17. Фармацевтическая композиция для профилактики или лечения заболевания или нарушения, опосредуемого человеческим IL-17A, человеческим IL-17F или человеческим TNFα (ФНО-альфа), содержащая триспецифичную связывающую молекулу по любому из пп. 1-15 в терапевтически эффективном количестве в сочетании с одним или несколькими фармацевтически приемлемыми наполнителями.

18. Фармацевтическая композиция по п. 17, предназначенная для профилактики или лечения заболевания или нарушения, опосредуемого человеческим IL-17A, человеческим IL-17F или человеческим TNFα (ФНО-альфа), выбранного из группы: ревматоидный артрит, псориаз или псориатический артрит.

19. Выделенная нуклеиновая кислота, которая кодирует триспецифичную связывающую молекулу по любому из пп. 1-15.

20. Выделенная нуклеиновая кислота по п. 19, где нуклеиновая кислота представляет собой ДНК.

21. Экспрессионный вектор, содержащий нуклеиновую кислоту по любому из пп. 19, 20.

22. Клетка-хозяин для получения триспецифичной связывающей молекулы по любому из пп. 1-15, содержащая нуклеиновую кислоту по любому из пп. 19, 20.

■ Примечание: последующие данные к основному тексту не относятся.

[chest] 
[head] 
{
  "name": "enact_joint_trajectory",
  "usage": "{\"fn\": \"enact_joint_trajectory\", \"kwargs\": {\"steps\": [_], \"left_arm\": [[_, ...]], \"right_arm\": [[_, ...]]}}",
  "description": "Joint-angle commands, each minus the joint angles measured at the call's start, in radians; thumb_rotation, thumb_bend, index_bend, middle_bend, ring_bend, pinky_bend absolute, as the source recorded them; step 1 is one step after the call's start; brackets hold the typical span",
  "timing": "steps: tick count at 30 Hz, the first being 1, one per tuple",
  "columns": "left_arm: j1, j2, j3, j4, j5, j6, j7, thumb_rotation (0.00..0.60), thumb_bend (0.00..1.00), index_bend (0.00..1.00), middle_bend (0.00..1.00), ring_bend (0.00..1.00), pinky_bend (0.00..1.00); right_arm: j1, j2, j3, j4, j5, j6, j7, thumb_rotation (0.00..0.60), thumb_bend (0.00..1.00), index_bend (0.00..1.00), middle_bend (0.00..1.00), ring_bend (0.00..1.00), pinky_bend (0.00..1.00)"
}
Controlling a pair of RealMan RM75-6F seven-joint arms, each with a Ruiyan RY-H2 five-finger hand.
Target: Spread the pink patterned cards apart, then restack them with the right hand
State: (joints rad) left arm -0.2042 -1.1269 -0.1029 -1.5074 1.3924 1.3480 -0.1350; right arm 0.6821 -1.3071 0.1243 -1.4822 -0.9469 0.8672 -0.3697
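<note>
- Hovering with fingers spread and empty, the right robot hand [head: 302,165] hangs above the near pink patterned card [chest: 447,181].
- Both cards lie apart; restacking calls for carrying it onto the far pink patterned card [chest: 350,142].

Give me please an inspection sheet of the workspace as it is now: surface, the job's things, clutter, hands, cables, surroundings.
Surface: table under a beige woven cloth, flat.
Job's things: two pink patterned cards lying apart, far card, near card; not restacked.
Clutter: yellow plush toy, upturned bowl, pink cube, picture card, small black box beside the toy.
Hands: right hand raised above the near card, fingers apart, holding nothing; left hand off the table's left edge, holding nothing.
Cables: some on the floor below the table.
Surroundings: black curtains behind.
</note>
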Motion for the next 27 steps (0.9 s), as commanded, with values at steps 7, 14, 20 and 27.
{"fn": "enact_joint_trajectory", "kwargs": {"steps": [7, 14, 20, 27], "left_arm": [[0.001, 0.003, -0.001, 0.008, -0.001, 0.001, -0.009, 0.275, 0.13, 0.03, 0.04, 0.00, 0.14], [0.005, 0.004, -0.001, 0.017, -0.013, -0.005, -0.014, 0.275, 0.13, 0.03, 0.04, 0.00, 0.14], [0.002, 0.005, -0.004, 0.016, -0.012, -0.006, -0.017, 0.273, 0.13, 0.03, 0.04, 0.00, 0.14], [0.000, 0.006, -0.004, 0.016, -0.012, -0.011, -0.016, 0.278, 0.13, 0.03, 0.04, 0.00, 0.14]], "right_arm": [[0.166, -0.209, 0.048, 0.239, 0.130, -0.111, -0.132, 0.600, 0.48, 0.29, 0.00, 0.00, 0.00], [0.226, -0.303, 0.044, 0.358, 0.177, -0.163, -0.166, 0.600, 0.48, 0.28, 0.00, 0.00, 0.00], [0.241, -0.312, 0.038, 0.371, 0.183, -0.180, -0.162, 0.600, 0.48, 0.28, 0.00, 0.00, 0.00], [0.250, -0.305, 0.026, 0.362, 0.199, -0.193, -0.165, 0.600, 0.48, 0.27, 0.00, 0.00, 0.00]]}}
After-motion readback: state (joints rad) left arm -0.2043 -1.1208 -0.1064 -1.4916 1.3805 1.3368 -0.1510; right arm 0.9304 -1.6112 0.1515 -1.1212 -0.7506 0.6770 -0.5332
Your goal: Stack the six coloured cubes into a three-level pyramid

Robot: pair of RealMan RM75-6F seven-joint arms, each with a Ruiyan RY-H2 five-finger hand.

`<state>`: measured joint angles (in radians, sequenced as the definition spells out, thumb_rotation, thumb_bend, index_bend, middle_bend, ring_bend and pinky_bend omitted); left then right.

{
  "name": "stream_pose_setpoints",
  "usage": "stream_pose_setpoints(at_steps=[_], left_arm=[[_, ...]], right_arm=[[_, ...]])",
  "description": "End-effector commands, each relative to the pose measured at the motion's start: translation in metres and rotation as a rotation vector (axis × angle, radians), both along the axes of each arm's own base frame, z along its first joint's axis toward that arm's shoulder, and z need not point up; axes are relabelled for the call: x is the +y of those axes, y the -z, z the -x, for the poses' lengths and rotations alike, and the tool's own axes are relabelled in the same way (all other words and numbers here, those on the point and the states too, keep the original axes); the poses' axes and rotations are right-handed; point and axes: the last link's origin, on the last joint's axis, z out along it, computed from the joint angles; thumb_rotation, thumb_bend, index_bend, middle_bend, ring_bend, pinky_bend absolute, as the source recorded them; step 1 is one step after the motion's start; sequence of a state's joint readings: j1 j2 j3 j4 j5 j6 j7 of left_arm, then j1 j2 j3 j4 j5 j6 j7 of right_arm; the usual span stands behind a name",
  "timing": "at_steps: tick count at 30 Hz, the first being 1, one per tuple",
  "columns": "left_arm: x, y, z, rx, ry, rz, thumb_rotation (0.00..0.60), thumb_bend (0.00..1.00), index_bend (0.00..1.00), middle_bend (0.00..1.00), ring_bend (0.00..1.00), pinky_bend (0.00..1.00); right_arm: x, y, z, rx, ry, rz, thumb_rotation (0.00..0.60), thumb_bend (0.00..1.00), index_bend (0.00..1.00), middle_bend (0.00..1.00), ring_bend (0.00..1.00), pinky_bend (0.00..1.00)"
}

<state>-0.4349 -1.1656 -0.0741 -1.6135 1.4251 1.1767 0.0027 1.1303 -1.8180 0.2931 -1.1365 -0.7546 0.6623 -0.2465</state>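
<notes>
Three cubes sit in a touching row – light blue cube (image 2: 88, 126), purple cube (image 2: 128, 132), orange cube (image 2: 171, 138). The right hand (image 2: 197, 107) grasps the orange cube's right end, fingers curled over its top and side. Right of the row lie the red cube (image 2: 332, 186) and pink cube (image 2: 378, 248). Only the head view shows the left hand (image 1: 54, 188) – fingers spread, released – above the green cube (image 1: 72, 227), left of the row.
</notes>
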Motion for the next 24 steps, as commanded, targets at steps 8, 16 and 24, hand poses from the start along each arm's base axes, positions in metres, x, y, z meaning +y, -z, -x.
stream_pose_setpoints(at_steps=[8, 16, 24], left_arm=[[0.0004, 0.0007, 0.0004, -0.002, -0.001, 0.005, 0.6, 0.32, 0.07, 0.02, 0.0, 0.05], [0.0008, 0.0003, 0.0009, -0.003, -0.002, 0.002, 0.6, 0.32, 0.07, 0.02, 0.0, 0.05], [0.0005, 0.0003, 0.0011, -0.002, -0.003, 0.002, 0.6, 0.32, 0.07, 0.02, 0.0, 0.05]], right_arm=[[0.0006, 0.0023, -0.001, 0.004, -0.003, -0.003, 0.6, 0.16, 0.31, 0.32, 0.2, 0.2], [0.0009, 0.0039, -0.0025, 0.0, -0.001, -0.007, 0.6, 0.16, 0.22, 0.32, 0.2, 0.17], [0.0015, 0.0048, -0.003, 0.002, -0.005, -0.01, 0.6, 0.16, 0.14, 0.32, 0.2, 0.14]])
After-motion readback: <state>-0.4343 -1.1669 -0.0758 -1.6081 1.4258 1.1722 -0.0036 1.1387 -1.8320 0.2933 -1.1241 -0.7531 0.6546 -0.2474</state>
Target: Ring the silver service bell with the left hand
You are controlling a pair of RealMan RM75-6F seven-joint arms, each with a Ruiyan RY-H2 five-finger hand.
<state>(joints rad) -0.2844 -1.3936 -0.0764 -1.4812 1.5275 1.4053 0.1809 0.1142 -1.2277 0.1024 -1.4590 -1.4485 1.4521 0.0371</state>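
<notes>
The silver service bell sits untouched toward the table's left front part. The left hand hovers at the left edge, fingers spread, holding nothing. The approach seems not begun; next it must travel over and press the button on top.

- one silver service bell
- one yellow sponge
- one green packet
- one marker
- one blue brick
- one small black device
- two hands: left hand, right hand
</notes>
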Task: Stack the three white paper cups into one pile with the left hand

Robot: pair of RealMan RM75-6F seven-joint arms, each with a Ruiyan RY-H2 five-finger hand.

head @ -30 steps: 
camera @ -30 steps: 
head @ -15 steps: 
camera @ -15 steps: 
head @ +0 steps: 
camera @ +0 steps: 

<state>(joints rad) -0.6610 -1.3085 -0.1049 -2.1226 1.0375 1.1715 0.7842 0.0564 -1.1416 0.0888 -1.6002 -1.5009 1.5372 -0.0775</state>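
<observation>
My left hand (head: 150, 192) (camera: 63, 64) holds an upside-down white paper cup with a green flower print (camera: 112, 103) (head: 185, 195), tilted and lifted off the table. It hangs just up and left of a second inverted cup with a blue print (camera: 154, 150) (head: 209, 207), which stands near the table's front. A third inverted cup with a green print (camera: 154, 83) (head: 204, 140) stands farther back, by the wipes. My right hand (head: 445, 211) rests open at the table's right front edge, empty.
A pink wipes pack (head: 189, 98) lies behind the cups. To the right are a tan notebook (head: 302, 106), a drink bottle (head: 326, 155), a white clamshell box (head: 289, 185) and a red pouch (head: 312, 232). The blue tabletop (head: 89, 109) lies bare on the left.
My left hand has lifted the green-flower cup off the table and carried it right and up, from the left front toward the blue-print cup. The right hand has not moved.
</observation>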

23. Способ получения триспецифичной связывающей молекулы по любому из пп. 1-15, заключающийся в культивировании клетки-хозяина по п. 22 в культуральной среде в условиях, подходящих для экспрессии указанной триспецифичной связывающей молекулы, при необходимости с последующим выделением и очисткой полученной триспецифичной связывающей молекулы.

24. Способ лечения заболевания у пациента, опосредованного человеческим IL-17А, человеческим IL-17F или человеческим TNFα (ФНО-альфа), включающий введение триспецифичной связывающей молекулы по любому из пп. 1-15 или фармацевтической композиции по п. 17 пациенту, нуждающемуся в таком лечении, в терапевтически эффективном количестве.

25. Способ лечения ревматоидного артрита, псориаза или псориатического артрита лечения у пациента, включающий введение триспецифичной связывающей молекулы по любому из пп. 1-15 или фармацевтической композиции по п. 17 пациенту, нуждающемуся в таком лечении, в терапевтически эффективном количестве.

26. Способ по п. 25, отличающийся тем, что указанный способ далее включает введение противовоспалительного или иммунодепрессивного агента.

27. Способ по любому из пп. 24-26, отличающийся тем, что пациент является человеком.